June 22, 2015

Why Big Data Prep Is Booming

Alex Woodie

The big data analytics space is growing as organizations attempt to turn massive sets of data into a competitive advantage. But this trend is also driving a secondary boom in the market for data preparation tools that clean big data prior to analysis.

The hype surrounding big data masks a dirty little secret: Most data sets are relatively dirty and must be thoroughly cleaned, lest the resulting analytic results be tainted and unusable. Necessity is the mother of all invention, which is why some smart folks at startups like Trifacta, Tamr, and Paxata–not to mention existing companies like Informatica, IBM, and Progress Software–are turning this need into a winning business model.

“In the 20 years I’ve been in this space, the thing that always remains the same is the data is always dirtier than you think,” Trifacta CEO Adam Wilson told Datanami at the Hadoop Summit earlier this month. “There needs to be some inherent structure for a lot of the reporting and analytic tools to grab onto. And it doesn’t matter what your intended use of the data is–if you get that wrong, then everything downstream of that is going to be problematic.”

Trifacta recorded more bookings in the first quarter of 2015 than in all of 2014 combined, Wilson said. Most of this momentum comes from larger organizations that are looking to take their Hadoop clusters from experimental phase into production and can no longer afford to mess around with messy data.

“They get big data intrinsically, but now they’re really looking to demonstrate ROI for very specific use cases,” he says. “It’s not enough to deploy [a cluster]. You have to be thinking about the use cases and how you get the data ready for analysis, to show the value. That fact is actually driving a lot of momentum for us.”

As the amount of data that companies want to analyze continues to grow, it very quickly becomes a process that the IT department—traditionally the stewards who analysts turn to for their daily dole of data–can no longer handle. “We’re very proudly data janitors,” Wilson says. “We love the fact that we take care of this nasty, messy problem.”

Tamr is also looking to exploit the dirty data problem in pursuit of software license and maintenance revenue. The company, which was founded by Vertica founders Andy Palmer and Mike Stonebraker, uses a combination of machine learning algorithms and crowdsourced human oversight to automate much of the work that goes into combining and integrating siloed, semi-structured data so that it can be more effectively utilized in analytic systems.

Last week, the Cambridge, Massachusetts company announced that it has received $25.2 million in Series B funding from Hewlett Packard Ventures, Thomson Reuters, and MassMutual Ventures, among others. Palmer, the CEO of Tamr, says the money will be used to further development of the data unification product.
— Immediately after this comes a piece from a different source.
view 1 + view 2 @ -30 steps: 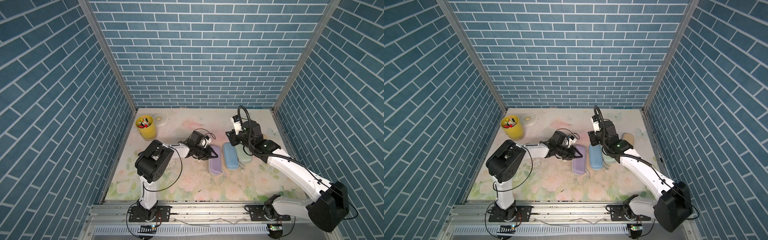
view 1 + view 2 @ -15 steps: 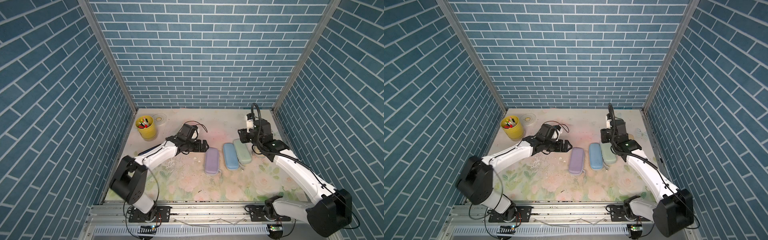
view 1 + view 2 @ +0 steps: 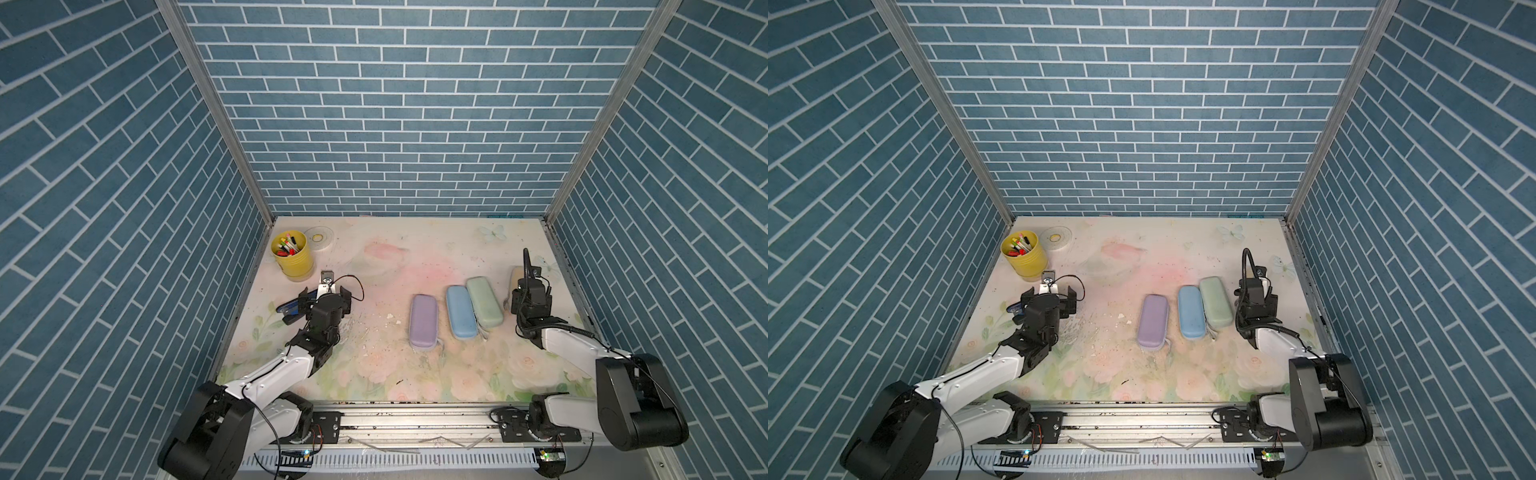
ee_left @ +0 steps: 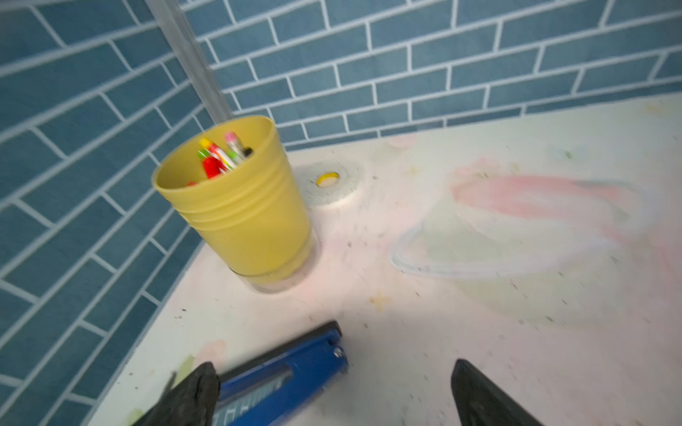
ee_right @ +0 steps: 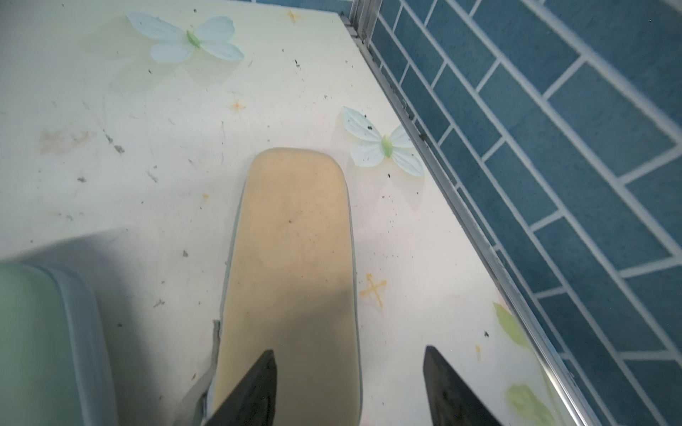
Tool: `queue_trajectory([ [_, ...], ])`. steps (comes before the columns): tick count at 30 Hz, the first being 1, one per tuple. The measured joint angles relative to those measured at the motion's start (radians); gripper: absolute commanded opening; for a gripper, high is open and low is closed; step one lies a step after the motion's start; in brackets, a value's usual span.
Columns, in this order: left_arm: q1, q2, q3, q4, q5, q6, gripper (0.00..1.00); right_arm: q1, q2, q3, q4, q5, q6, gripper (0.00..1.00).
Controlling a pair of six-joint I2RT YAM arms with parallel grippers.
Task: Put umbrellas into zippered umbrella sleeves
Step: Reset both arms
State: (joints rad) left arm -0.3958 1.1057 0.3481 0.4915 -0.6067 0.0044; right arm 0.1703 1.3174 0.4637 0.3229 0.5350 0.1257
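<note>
Three closed sleeves lie side by side in both top views: lilac (image 3: 423,320) (image 3: 1153,321), blue (image 3: 461,311) (image 3: 1191,311) and mint (image 3: 484,301) (image 3: 1215,301). A fourth, beige sleeve (image 5: 295,258) lies closed near the right wall and is mostly hidden under my right gripper (image 3: 528,293). In the right wrist view that gripper (image 5: 350,352) is open, with one finger over the beige sleeve and the other over bare table. My left gripper (image 3: 325,296) (image 4: 332,376) is open wide at the far left, holding nothing. No umbrellas are in view.
A dark blue stapler (image 3: 291,305) (image 4: 280,380) lies just under my left gripper's one finger. Behind it stand a yellow cup of pens (image 3: 291,255) (image 4: 236,206) and a white tape roll (image 3: 319,238). The right wall's metal rail (image 5: 461,206) runs close beside the beige sleeve.
My left arm swung left from the lilac sleeve to the stapler and opened wide. My right arm moved right from the blue and mint sleeves to the beige one, its jaws widening.
</note>
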Motion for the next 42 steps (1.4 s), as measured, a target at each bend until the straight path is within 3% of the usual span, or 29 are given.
queue_trajectory([
  [5,0.136,0.091,-0.072,0.278,0.049,0.082,0.99,-0.055,0.093,-0.026,0.224,-0.041,-0.043,0.63],
  [9,0.277,0.364,-0.127,0.502,0.201,0.082,0.99,-0.112,0.122,-0.087,0.395,-0.155,-0.055,0.64],
  [11,0.299,0.444,-0.137,0.553,0.265,0.083,0.99,-0.134,0.142,-0.100,0.421,-0.212,-0.056,0.67],
  [12,0.301,0.446,-0.138,0.553,0.291,0.083,0.99,-0.145,0.156,-0.100,0.436,-0.241,-0.057,0.85],
  [14,0.301,0.441,-0.106,0.537,0.313,0.081,0.99,-0.161,0.190,-0.093,0.461,-0.288,-0.057,0.99],
  [19,0.332,0.424,0.012,0.480,0.320,0.042,0.99,-0.181,0.209,-0.087,0.478,-0.362,-0.060,0.99],
  [42,0.337,0.419,0.011,0.424,0.342,0.031,0.99,-0.185,0.209,-0.087,0.482,-0.401,-0.060,0.99],
])
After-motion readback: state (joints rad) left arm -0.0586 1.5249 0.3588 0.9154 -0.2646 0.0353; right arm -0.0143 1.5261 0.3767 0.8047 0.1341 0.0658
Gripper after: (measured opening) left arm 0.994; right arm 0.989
“Our latest financing gives us the resources to meet the incredible demand that we’ve experienced in the year since we launched Tamr,” Palmer writes in a blog post. “It also reflects the interest that some large and leading enterprises have in tackling data variety as they move towards being truly data- and analytic-driven. I believe companies on the cutting edge of this data-driven transformation recognize very quickly that data variety is the primary bottleneck — and only a small amount of new tech like Tamr is required to enable their entire organization to use data efficiently.”

Stonebraker, who received the Turing Award last Friday, predicts big things for data unification. “Tamr’s technology and approach to scalable data unification will be the next big thing in data and analytics – similar to how column-store databases were the next big thing in 2004,” he says.

Bloor Research rated the various self-service data preparation software providers

Meanwhile, Paxata is finding momentum building for its data prep tools, which uses a combination of machine learning algorithms and data visualization techniques to help analysts identify and fix anomalies in their data. At last week’s Spark Summit, the company, which has 45 paying customers, announced that it’s now running on the latest release of Apache Spark.

Basing Paxata on Spark was a good decision, says Prakash Nanduri, co-founder and CEO of the San Francisco company. “A year and a half ago, we recognized how data preparation enabled by Spark could deliver transformational business value with unprecedented economics,” he says. “The entire enterprise landscape is dramatically shifting with disruptive technologies which are fundamentally changing the cost-to-computational performance ratio.”

Paxata was among the software vendors who showed well in recent report on self-service data preparation tools by Bloor Research’s research director Philip Howard. The data prep pure-plays Paxata and Trifacta were listed in the “Champion” sector of the report, along with Alteryx, which does self-service data prep alongside advanced analytic capabilities. Meanwhile, Tamr was included in the “Inovator” sector of Bloor’s report, alongside traditional ETL megavendors Informatica and IBM; Progress Software‘s Easyl tool; and ClearStory Data, which provides data blending and harmonization capabilities as part of a larger, Spark-based big data analytics package.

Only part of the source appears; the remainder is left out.